Natalizumab and progressive multifocal leukoencephalopathy: what are the causal factors and can it be avoided?

作者信息

Warnke Clemens, Menge Til, Hartung Hans-Peter, Racke Michael K, Cravens Petra D, Bennett Jeffrey L, Frohman Elliot M, Greenberg Benjamin M, Zamvil Scott S, Gold Ralf, Hemmer Bernhard, Kieseier Bernd C, Stüve Olaf

机构信息

Neurology Section, VA North Texas Health Care System, Medical Service, 4500 S Lancaster Rd, Dallas, TX 75216, USA.

出版信息

Arch Neurol. 2010 Aug;67(8):923-30. doi: 10.1001/archneurol.2010.161.

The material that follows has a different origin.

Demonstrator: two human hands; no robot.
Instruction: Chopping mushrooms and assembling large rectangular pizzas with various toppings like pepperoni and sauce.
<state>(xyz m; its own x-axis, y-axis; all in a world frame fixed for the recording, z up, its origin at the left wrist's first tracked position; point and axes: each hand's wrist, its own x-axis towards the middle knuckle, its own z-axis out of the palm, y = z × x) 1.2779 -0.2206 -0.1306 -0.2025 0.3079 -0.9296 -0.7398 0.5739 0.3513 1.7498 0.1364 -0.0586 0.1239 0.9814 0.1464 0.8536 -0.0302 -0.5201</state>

DOI:10.1001/archneurol.2010.161
PMID:20697042
原文链接:https://pmc.ncbi.nlm.nih.gov/articles/PMC4157908/
Abstract

Natalizumab (Tysabri) was the first monoclonal antibody approved for the treatment of relapsing forms of multiple sclerosis (MS). After its initial approval, 3 patients undergoing natalizumab therapy in combination with other immunoregulatory and immunosuppressive agents were diagnosed with progressive multifocal leukoencephalopathy (PML). The agent was later reapproved and its use restricted to monotherapy in patients with relapsing forms of MS. Since reapproval in 2006, additional cases of PML were reported in patients with MS receiving natalizumab monotherapy. Thus, there is currently no convincing evidence that natalizumab-associated PML is restricted to combination therapy with other disease-modifying or immunosuppressive agents. In addition, recent data indicate that risk of PML might increase beyond 24 months of treatment.

摘要

那他珠单抗(泰萨比)是首个被批准用于治疗复发型多发性硬化症(MS)的单克隆抗体。在其首次获批后,3名接受那他珠单抗治疗并联合其他免疫调节和免疫抑制药物的患者被诊断出患有进行性多灶性白质脑病(PML)。该药物后来再次获批,其使用仅限于复发型MS患者的单一疗法。自2006年再次获批以来,接受那他珠单抗单一疗法的MS患者中又报告了多例PML病例。因此,目前没有令人信服的证据表明与那他珠单抗相关的PML仅限于与其他疾病改善或免疫抑制药物联合治疗。此外,最近的数据表明,PML的风险可能在治疗超过24个月后增加。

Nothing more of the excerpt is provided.